WAL and Crash Recovery
The Write-Ahead Log (WAL) is AxiomDB’s durability mechanism. Before any change reaches the storage engine’s pages, a record of that change is appended to the WAL file. On crash recovery, the WAL is replayed to reconstruct any changes that were committed but not yet flushed to the data file.
WAL File Layout
The WAL file starts with a 32-byte file header followed by an unbounded sequence of WAL entries.
File Header — 32 bytes
Offset Size Field
0 4 magic — 0x57414C4E ("WALN") — identifies a valid WAL file
4 2 version — WAL format version (currently 1)
6 26 _reserved — Future use
WalReader::open verifies the magic and version before any scan. An incorrect
magic returns DbError::WalInvalidHeader.
Entry Binary Format
Each WAL entry is a self-delimiting binary record. The total entry length is stored both at the beginning and at the end to support both forward and backward scanning.
Offset Size Field
──────── ─────────── ─────────────────────────────────────────────────────
0 4 entry_len u32 LE — total entry length in bytes
4 8 lsn u64 LE — Log Sequence Number (globally monotonic)
12 8 txn_id u64 LE — Transaction ID (0 = autocommit)
20 1 entry_type u8 — EntryType (see below)
21 4 table_id u32 LE — table identifier (0 = system operations)
25 2 key_len u16 LE — key length in bytes (0 for BEGIN/COMMIT/ROLLBACK)
27 key_len key [u8] — mutation key bytes (heap RID or clustered PK)
? 4 old_val_len u32 LE — old value length (0 for INSERT, BEGIN, COMMIT, ROLLBACK)
? old_len old_value [u8] — old encoded row (empty on INSERT)
? 4 new_val_len u32 LE — new value length (0 for DELETE, BEGIN, COMMIT, ROLLBACK)
? new_len new_value [u8] — new encoded row (empty on DELETE)
? 4 crc32c u32 LE — CRC32c of all preceding bytes in this entry
? 4 entry_len_2 u32 LE — copy of entry_len for backward scan
Minimum size (no key, no values): 4+8+8+1+4+2 + 4+4+4+4 = 43 bytes
Why entry_len_2 at the end
To traverse the WAL backward (during ROLLBACK or crash recovery), the reader needs to find the start of the previous entry given only the current position (end of entry).
entry_start = current_position - entry_len_2
The reader seeks to entry_start, reads entry_len, verifies it equals entry_len_2,
then reads the full entry.
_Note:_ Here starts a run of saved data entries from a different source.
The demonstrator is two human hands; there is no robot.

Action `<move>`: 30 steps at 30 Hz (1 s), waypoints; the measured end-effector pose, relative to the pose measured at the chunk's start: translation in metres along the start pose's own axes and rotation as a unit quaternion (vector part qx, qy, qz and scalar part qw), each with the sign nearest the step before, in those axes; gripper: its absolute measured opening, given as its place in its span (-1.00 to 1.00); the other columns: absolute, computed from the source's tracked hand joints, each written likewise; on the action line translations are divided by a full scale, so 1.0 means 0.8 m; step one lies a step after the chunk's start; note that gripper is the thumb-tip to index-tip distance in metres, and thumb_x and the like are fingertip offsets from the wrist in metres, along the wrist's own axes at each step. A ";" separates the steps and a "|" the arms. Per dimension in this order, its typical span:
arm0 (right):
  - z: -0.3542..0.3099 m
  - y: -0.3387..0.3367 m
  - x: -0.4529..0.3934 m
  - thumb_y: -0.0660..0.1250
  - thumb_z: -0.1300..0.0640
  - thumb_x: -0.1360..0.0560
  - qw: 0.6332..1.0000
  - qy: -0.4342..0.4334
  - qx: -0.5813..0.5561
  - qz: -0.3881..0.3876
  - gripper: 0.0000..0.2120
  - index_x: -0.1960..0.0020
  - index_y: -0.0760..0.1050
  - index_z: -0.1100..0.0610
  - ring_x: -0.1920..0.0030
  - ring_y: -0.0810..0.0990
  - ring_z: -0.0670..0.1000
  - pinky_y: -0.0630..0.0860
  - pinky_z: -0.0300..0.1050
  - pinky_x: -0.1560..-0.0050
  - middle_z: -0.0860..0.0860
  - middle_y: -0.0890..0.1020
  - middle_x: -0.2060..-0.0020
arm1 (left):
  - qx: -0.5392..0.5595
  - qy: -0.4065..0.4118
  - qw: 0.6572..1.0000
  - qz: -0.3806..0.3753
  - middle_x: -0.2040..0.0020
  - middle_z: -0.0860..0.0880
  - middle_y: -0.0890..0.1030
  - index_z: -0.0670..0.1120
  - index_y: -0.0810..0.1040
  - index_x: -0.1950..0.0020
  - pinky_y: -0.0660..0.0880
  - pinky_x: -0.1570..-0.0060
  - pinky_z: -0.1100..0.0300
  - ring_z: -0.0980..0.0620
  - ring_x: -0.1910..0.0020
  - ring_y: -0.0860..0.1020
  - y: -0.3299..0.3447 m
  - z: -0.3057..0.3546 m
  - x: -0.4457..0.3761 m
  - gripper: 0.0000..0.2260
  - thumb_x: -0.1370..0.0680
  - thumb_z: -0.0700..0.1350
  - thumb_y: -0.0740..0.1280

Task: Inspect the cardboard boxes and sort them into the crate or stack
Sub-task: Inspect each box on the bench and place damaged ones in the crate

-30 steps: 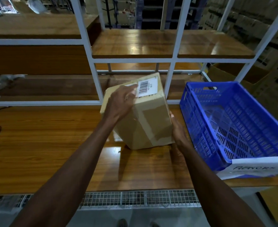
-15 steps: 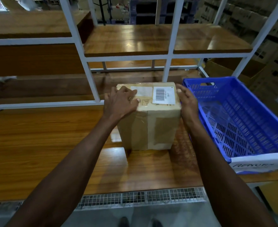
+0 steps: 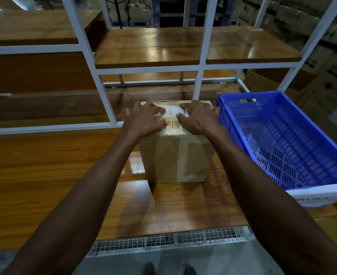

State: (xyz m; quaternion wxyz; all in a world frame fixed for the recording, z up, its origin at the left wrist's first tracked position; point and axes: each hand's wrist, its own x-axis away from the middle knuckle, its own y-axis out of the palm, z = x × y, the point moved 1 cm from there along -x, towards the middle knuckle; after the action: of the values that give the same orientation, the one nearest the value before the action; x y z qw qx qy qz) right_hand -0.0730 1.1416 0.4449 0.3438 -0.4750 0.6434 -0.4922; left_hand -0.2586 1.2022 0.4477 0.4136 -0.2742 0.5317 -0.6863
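Box (image 3: 175, 157) upright under both hands (image 3: 173, 120).

One taped cardboard box (image 3: 175, 155) is standing on one wooden workbench (image 3: 44, 175), and two bare hands, the left hand (image 3: 145, 120) and the right hand (image 3: 198, 118), are resting on its top. One white label (image 3: 171, 111) is showing between them, partly covered. One blue plastic crate (image 3: 282, 139) is sitting just beside the box on the right, carrying one white handwritten tag (image 3: 312, 197) on its near wall. One white metal rack (image 3: 203, 56) is rising behind, holding three wooden shelf boards (image 3: 147, 46) at the upper level. One open brown carton (image 3: 263, 82) is sitting behind the crate. Two shoes (image 3: 149, 268) are showing at the bottom edge.
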 end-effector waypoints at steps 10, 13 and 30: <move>-0.002 -0.009 0.013 0.19 -0.32 -0.62 1.000 -0.009 0.012 -0.023 -0.42 -0.57 0.37 -0.13 -0.55 0.33 0.21 0.29 0.29 -0.50 0.07 0.38 -0.58 | 0.015 -0.014 1.000 0.011 -0.54 0.00 0.38 0.18 0.46 -0.48 0.25 -0.40 -0.22 -0.19 -0.54 0.25 0.008 0.010 0.009 -0.51 -0.58 0.29 0.30; -0.016 -0.009 0.050 0.33 -0.19 -0.59 0.999 -0.001 -0.036 0.038 -0.61 -0.36 0.61 -0.11 -0.39 0.52 0.16 0.30 0.25 -0.45 0.02 0.58 -0.39 | 0.030 -0.013 0.999 0.037 -0.55 0.01 0.39 0.18 0.45 -0.50 0.28 -0.40 -0.22 -0.16 -0.56 0.24 0.019 0.006 0.015 -0.51 -0.59 0.30 0.27; 0.003 0.054 0.107 0.15 -0.32 -0.64 0.978 0.016 -0.128 0.165 -0.57 -0.45 0.49 -0.28 -0.67 -0.07 0.14 -0.35 0.30 -0.53 -0.04 0.26 -0.62 | 0.276 0.027 0.937 0.212 -0.42 0.01 0.40 0.07 0.43 -0.48 0.52 -0.24 0.02 0.01 -0.40 0.35 0.068 -0.020 0.065 -0.45 -0.54 0.21 0.41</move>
State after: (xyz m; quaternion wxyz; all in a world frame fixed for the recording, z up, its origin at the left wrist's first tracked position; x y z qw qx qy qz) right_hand -0.1095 1.0624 0.4049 0.3465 -0.3948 0.7757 -0.3497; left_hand -0.2829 1.1601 0.3878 0.5943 -0.0118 0.3781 -0.7097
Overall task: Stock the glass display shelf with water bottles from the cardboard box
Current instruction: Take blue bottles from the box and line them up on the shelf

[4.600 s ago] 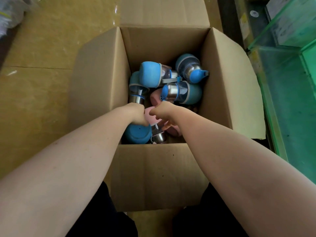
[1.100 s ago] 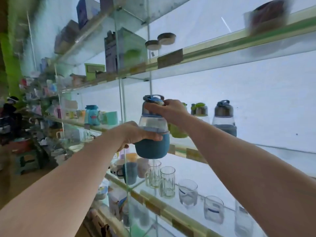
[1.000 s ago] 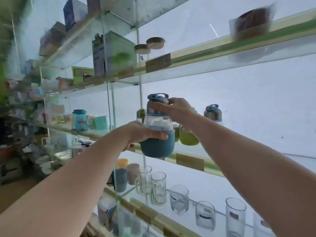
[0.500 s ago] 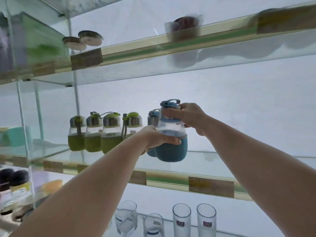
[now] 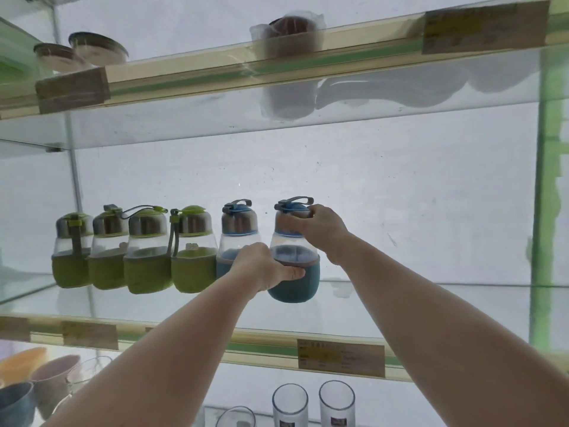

If the lengths do not match, the entry is corrupt.
entry_len at both ends of every entry enables backward scanning with a single seek per entry — no secondary index or reverse pointer table needed. The cost is 4 bytes per entry (overhead for a WAL with 10M entries: 40 MB, negligible relative to data payload).
Mutation Key Encoding
Heap and clustered mutations do not use the same key contract:
Heap INSERT / UPDATE / DELETE / UpdateInPlace:
key_len = 10
key[0..8] = page_id as u64 LE
key[8..10] = slot_id as u16 LE
ClusteredInsert / ClusteredDeleteMark / ClusteredUpdate (Phases 39.11 / 39.12):
key_len = primary_key_bytes.len()
key = encoded primary-key bytes
Heap mutations still record the exact page and slot where the row was written,
so redo can target the same physical location directly. Clustered mutations do
not: clustered pages defragment, split, merge, and relocate rows, so (page_id, slot_id) is not a stable undo key. Their payloads instead store the exact
logical row image and the latest clustered root_pid.
Entry Types
#![allow(unused)]
fn main() {
pub enum EntryType {
Begin = 1, // START of an explicit transaction
Commit = 2, // COMMIT — all preceding entries for this txn_id are durable
Rollback = 3, // ROLLBACK — all preceding entries for this txn_id must be undone
Insert = 4, // INSERT: old_value is empty; new_value is the encoded new row
Delete = 5, // DELETE: old_value is the encoded row before deletion; new_value empty
Update = 6, // UPDATE: both old_value and new_value are present
Checkpoint = 7, // CHECKPOINT: marks the LSN up to which pages are flushed to disk
Truncate = 8, // Full-table delete (DELETE without WHERE, TRUNCATE TABLE)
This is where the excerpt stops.